LLM evaluation for SAP coding

I came accross a good question from Stephan Heinberg 🔗. He asks: what’s better for coding? Joule or one of the alternatives AI’s that you can use for your coding like the ones from AWS 🔗, Google 🔗, Microsoft 🔗, or any other alternative.

Which LLM is good at solving SAP problems?

That is a very good question.

The answer, however, is almost impossible to give. First, the quality of the LLMs used change over time. These LLMs get constantly optimized. If you use Google today and it performs better than anything else you compared, the next month another LLM might be better. When Google started to enter the space, the coding generated by AI was good for the “normal” programming languages like TypeScipt or Java and for the ususal frameworks. The generated ABAP coding however was lacking behind compared to other offers. Today, Google is able to product good enough ABAP coding. Microsoft is still returning code like sy-udate-month. of course, this will change again over time.

Benchmarks

To know if a given LLM is producing a good result, benchmarking is needed. This is a common practice for LLMs and there are several web sites posting the results: 1 🔗, 2 🔗, 2 🔗, 3 🔗, 4 🔗, 5 🔗. Benchmarks are run by letting the LLM solve problems and validate those. The dataset for BigCodeBench 🔗 shows that there is a prompt on what to do and a test to validate the result. These kind of benchmarks might also try to solve GitHub issues or run those tests again several programming languages.

This approach works well enough so the “normal” developer can find out if a given LLM is good in solving problems using a given programming language. The problem is: the validation is done using popular languages like python, JavaScript, C, Java, etc. You won’t find ABAP there.

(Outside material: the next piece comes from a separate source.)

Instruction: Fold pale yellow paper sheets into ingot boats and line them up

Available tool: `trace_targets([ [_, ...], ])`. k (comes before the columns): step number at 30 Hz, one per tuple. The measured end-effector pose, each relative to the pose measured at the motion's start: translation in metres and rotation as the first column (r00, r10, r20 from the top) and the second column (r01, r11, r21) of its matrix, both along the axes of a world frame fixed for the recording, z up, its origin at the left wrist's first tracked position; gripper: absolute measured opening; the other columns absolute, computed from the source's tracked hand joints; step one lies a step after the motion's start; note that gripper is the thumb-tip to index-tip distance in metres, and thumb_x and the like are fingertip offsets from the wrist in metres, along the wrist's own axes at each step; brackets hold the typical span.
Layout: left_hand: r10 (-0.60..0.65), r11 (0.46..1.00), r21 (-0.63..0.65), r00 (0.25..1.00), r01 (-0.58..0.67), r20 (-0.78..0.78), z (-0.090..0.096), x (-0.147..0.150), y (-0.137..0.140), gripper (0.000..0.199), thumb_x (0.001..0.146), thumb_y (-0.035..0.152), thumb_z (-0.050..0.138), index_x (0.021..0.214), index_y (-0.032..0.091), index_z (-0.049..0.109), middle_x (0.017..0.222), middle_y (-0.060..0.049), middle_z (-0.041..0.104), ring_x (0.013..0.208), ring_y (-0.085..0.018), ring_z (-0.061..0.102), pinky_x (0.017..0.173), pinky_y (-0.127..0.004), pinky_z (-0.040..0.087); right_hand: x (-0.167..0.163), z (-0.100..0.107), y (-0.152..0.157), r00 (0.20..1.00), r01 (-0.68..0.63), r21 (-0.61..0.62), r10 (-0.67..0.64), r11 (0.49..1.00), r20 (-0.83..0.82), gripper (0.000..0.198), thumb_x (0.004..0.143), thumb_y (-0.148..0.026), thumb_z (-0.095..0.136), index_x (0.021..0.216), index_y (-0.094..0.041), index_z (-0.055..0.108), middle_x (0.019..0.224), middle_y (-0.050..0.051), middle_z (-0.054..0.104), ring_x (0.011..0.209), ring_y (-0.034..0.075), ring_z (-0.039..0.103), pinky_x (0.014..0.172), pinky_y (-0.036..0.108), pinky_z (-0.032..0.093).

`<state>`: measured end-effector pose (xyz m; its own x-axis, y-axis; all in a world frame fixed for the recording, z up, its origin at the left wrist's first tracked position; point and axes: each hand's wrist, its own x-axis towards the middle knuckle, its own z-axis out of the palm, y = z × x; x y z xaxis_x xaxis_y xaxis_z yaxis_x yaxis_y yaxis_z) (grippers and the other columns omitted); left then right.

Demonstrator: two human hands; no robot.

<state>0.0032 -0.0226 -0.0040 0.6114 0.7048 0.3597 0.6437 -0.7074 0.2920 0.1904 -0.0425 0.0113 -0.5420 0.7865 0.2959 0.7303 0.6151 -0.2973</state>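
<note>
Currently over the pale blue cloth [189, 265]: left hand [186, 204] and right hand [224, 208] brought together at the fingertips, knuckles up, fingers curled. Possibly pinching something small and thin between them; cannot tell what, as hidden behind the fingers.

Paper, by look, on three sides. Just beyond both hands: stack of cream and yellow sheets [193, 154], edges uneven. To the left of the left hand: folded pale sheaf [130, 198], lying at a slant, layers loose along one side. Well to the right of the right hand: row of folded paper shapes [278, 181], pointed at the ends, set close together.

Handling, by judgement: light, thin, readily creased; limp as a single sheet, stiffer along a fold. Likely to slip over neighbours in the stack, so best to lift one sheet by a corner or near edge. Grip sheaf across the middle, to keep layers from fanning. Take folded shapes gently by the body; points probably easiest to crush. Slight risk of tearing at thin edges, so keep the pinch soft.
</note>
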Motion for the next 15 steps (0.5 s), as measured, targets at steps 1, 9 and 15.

There is a benchmark for ABAP for LLMs 🔗. The researchers 🔗 created a dataset for ABAP 🔗. It is good for testing the ABAP coding capability: can the LLM generate valid ABAP code / classes. It is not, however, about: can it rrefactor a report? Can it create an ABAP Unit Test from a requirement document. And it is “limited” to ABAP. You also won’t find complex problems that demand a working UI5, Fiori Elements, CAP or RAP app, or including other SAP solutions like API Hub, SAC, anything BTP, Fiori app extensibility. This is a gap where the SAP user groups should invest in.

Customer defined SAP benchmark for LLMs

Create a customer focused LLM benchmark for SAP

A common set of tasks should be curated and used to evaluate LLMs for their usage for SAP coding tasks. For each one, the provided solution must be evaluted against a (or more?) ssample solution. The challenges to be solved could include topics like:

code analysis
unit test generation
code optimization
refactor code
explanation of features
migration of legacy code, reports, interfaces to modern SAP
generate modern apps with RAP, CAP, Fiori Element
write technical documentation and architectural diagrams
analyze functional requirements
implement solutions, on premise, hybrid and cloud
extend apps
…

The list can easily be extended by more tasks to be solved. Clustering those tasks into topic areas will allow to identify better the sweet spot of an LLM. One might be better at writing unit tests or explaining code, another better at writing Fiori Elements app with RAP, or with providing the correct architecture for a BTP based solution.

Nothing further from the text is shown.